People with HCV attaining SVR continue to have increased mortality risk but this is due to alcohol and drug use

Michael Carter
Published:
03 October 2016

Mortality rates among people with hepatitis C virus (HCV) who attain a sustained virological response after HCV treatment are approximately twice as high as those expected in the general population, Scottish investigators report in the Journal of Hepatology. Most of the excess mortality was due to drug use or liver cancer. Several modifiable characteristics were associated with subsequent mortality risk, including drug use and heavy alcohol consumption. People without these risk factors – approximately a third of the study population – had survival that matched that of the general population.

“Health risk behaviours exert a strong influence on the extent to which mortality exceeds general population levels,” comment the authors. “Where health risk behaviours are minimal…all-cause mortality rates are equivalent to or even lower than the general population.”

The advent of highly effective direct-acting agents for the treatment of HCV means that the number of people attaining a sustained virological response (SVR) is set to increase dramatically. Attainment of a SVR – eradication of HCV 12-weeks post therapy – is widely regarded as a cure for HCV. But, the researchers point out, it is unclear if achieving SVR also 'cures' the long-term damage to the liver and other organs caused by hepatitis C, so long-term follow-up is needed.

Glossary

sustained virological response (SVR)

Undetectable hepatitis C RNA after treatment has come to an end. Usually SVR refers to RNA remaining undetectable for 24 weeks (six months) after ending treatment and is considered to be a cure. SVR4 and SVR12 refer to RNA remaining undetectable for 4 and 12 weeks respectively. 

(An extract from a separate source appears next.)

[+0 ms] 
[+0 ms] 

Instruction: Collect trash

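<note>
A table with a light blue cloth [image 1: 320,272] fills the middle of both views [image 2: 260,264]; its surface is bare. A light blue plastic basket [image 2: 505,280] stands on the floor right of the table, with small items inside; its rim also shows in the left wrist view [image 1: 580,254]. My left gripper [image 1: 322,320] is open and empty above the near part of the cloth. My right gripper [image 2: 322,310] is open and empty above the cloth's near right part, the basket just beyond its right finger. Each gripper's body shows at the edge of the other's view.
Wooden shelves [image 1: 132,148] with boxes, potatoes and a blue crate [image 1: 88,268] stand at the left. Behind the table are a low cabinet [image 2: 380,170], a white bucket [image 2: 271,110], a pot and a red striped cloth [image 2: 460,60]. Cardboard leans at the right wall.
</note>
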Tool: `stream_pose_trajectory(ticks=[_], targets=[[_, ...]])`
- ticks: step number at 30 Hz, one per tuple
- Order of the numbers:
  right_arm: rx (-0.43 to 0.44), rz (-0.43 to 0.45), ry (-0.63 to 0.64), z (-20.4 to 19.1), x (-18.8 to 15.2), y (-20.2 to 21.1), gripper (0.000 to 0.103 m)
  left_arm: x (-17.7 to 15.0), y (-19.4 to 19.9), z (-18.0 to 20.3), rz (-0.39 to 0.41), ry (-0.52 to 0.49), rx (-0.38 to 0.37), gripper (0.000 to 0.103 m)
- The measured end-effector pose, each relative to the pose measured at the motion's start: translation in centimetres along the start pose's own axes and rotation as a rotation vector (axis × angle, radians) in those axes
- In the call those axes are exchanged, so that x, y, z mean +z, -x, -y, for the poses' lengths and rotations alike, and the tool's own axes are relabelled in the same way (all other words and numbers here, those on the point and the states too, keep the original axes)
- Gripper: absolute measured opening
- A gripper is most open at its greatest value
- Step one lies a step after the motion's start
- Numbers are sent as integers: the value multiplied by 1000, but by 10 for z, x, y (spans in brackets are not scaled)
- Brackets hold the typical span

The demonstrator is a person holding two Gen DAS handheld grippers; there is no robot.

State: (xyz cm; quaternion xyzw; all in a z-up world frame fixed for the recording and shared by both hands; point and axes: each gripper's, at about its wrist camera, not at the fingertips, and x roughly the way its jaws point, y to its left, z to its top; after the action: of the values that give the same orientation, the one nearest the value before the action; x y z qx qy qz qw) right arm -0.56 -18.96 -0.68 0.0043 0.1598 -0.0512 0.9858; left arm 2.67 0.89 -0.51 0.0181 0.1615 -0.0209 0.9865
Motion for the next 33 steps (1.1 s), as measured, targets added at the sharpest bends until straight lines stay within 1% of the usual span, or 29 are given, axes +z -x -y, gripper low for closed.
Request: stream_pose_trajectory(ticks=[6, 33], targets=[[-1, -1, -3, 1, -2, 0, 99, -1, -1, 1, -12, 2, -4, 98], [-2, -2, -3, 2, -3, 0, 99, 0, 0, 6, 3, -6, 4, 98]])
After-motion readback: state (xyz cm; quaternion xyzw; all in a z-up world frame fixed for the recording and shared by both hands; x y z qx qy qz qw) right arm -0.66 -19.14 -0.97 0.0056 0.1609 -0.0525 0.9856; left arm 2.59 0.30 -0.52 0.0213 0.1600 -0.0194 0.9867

There are some encouraging data regarding the longer-term health implications of SVR. Two small clinic-based studies of people with advanced fibrosis showed that people who had attained SVR had post-treatment survival rates that matched those in the general population.

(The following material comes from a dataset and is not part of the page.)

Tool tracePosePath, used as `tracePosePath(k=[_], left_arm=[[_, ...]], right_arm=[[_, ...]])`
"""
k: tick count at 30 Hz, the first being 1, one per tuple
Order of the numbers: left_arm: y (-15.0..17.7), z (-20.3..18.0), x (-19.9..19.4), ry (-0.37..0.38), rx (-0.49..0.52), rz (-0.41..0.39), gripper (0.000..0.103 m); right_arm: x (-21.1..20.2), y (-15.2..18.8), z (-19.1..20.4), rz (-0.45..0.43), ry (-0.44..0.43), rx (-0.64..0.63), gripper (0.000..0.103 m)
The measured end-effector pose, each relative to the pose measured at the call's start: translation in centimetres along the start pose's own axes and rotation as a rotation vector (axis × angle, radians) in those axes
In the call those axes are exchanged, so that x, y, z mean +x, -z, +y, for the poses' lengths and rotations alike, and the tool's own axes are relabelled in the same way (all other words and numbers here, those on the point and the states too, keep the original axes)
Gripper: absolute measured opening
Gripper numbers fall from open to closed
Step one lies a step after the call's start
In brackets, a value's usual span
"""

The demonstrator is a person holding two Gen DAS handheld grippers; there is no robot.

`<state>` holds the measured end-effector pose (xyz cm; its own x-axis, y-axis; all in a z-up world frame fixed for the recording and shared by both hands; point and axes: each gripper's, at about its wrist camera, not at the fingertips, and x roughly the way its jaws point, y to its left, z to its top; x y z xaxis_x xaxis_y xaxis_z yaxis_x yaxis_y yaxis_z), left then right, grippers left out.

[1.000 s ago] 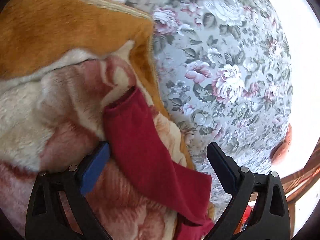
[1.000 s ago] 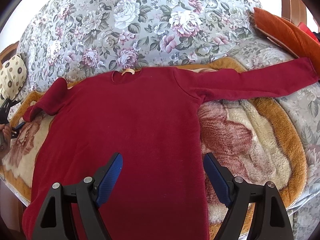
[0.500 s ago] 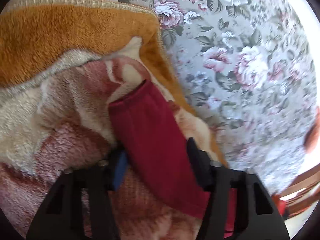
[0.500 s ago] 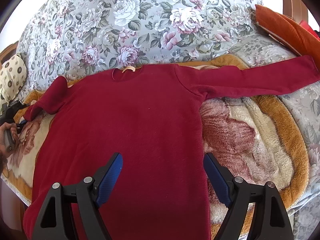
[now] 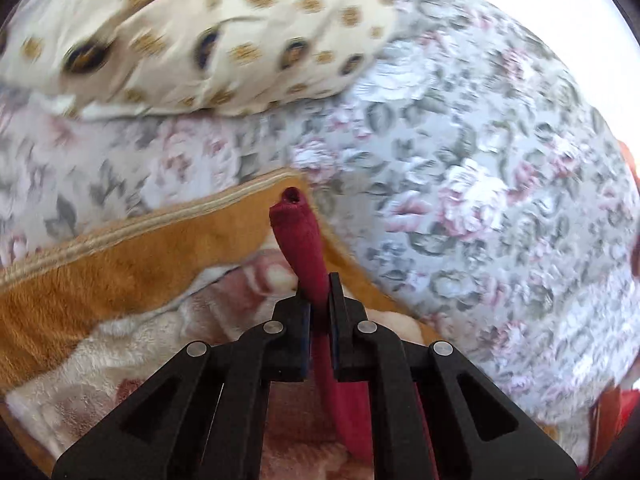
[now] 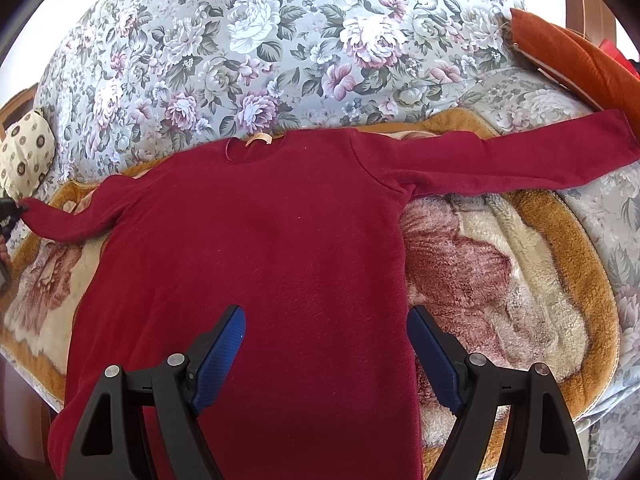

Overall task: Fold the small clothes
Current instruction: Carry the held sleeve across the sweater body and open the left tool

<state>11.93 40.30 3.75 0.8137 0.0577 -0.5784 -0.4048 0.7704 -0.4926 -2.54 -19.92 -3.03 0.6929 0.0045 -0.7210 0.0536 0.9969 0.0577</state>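
Note:
A dark red long-sleeved top (image 6: 260, 248) lies flat, front up, on a plush orange-and-cream blanket (image 6: 520, 264). Its right sleeve (image 6: 520, 160) stretches out to the right. My left gripper (image 5: 319, 292) is shut on the left sleeve (image 5: 298, 236) near the cuff and holds it lifted off the blanket; the pulled-out sleeve also shows at the left edge of the right wrist view (image 6: 60, 224). My right gripper (image 6: 326, 344) is open and empty, hovering over the lower body of the top.
The blanket lies on a floral-covered sofa (image 6: 280, 48). A cream patterned cushion (image 5: 180, 36) sits at the left end, also seen in the right wrist view (image 6: 24, 156). An orange cushion (image 6: 576, 56) leans at the right end.
My left gripper closed on the left sleeve, then lifted and pulled it outward to the left, straightening it. My right gripper stayed open in place.

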Motion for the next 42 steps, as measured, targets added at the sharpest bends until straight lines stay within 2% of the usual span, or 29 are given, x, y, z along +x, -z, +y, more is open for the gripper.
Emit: tracePosePath(k=[4, 7, 8, 10, 12, 14, 18, 22, 24, 29, 35, 37, 39, 40, 42], left_arm=[[1.1, -4.4, -0.6, 0.111, 0.059, 0.032, 0.005], [3.3, -9.6, -1.6, 0.269, 0.137, 0.074, 0.005], [4.6, -11.9, -1.9, 0.349, 0.167, 0.109, 0.005], [6.9, -15.5, -2.1, 0.441, 0.207, 0.156, 0.005], [10.6, -20.5, -2.0, 0.503, 0.299, 0.198, 0.005], [13.6, -23.9, -1.5, 0.519, 0.367, 0.221, 0.006], [20.6, -29.8, 1.7, 0.516, 0.396, 0.309, 0.005], [26.6, -34.0, 4.2, 0.522, 0.426, 0.416, 0.005], [28.7, -35.4, 4.3, 0.53, 0.462, 0.444, 0.005], [31.8, -37.5, 4.7, 0.55, 0.486, 0.495, 0.005], [33.2, -37.9, 5.5, 0.579, 0.46, 0.556, 0.007], [33.9, -37.8, 6.0, 0.582, 0.446, 0.605, 0.018], [34.7, -37.7, 6.4, 0.596, 0.435, 0.671, 0.04], [35.2, -37.6, 6.4, 0.615, 0.433, 0.723, 0.044], [35.7, -37.4, 5.9, 0.654, 0.442, 0.79, 0.046]], right_arm=[[-0.1, 0.1, -0.1, -0.005, -0.005, 0.005, 0.081], [-0.2, 0.1, -0.3, -0.008, -0.014, 0.01, 0.081], [-0.3, 0.1, -0.4, -0.009, -0.017, 0.012, 0.081], [-0.3, 0.1, -0.5, -0.013, -0.024, 0.018, 0.081], [-0.3, 0.1, -0.6, -0.016, -0.03, 0.02, 0.081], [-0.4, 0.2, -0.7, -0.018, -0.037, 0.024, 0.081], [-0.5, 0.3, -0.9, -0.022, -0.053, 0.031, 0.081], [-0.4, 0.4, -1.3, -0.021, -0.075, 0.049, 0.081], [-0.4, 0.4, -1.4, -0.019, -0.087, 0.059, 0.081], [-0.3, 0.5, -1.6, -0.02, -0.099, 0.069, 0.081], [-0.1, 0.4, -1.7, -0.017, -0.107, 0.075, 0.081], [0.0, 0.4, -1.7, -0.015, -0.107, 0.074, 0.081], [0.0, 0.3, -1.7, -0.015, -0.105, 0.076, 0.081], [0.0, 0.3, -1.7, -0.015, -0.104, 0.075, 0.081], [0.0, 0.4, -1.7, -0.014, -0.103, 0.074, 0.081]])
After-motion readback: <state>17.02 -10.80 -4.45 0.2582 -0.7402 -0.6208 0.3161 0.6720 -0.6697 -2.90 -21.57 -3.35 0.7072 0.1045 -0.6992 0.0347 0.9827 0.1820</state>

Investigators in Scotland wanted to see if this was indeed the case. They therefore identified all patients attaining SVR in Scotland between 1996 and 2011. Therapy was interferon-based and people with hepatitis B virus and/or HIV were excluded.

Data were obtained from central registries regarding all-cause and cause-specific mortality through to the end of 2013. Standardised mortality ratios (SMRs) were calculated so the frequency of mortality among SVR patients could be compared to individuals in the general population. A separate analysis examined whether any modifiable baseline risk factors were associated with mortality risk after SVR.

The authors identified 1824 SVR patients, the mean age was 41 years and 68% were male. Liver cirrhosis was diagnosed in 6% of individuals and 54% had F0-F1 fibrosis. Approximately a fifth had a history of heavy alcohol use (50 or more units per week consumed for more than six months) and 59% reported ever injecting drugs.

The median duration of follow-up was 5.9 years, the patients contributing 10,915 person-years of follow-up. There were 78 deaths. Nine deaths were due to liver cancer (occurring a mean of 4.8 years after SVR) and 18 were drug related.

The estimated ten-year survival rate was 93% overall and 95% for patients without cirrhosis, compared to 96% for the general population.

On the basis of general mortality rates, there should have been 42 deaths in the SVR cohort. The actual number of deaths – 78 – meant that the SMR was 1.86 times higher than seen in the background population.

Analysis of cause-specific SMRs showed significant elevations due to liver cancer (SMR = 23.5) and drug-related causes (SMR = 6.58).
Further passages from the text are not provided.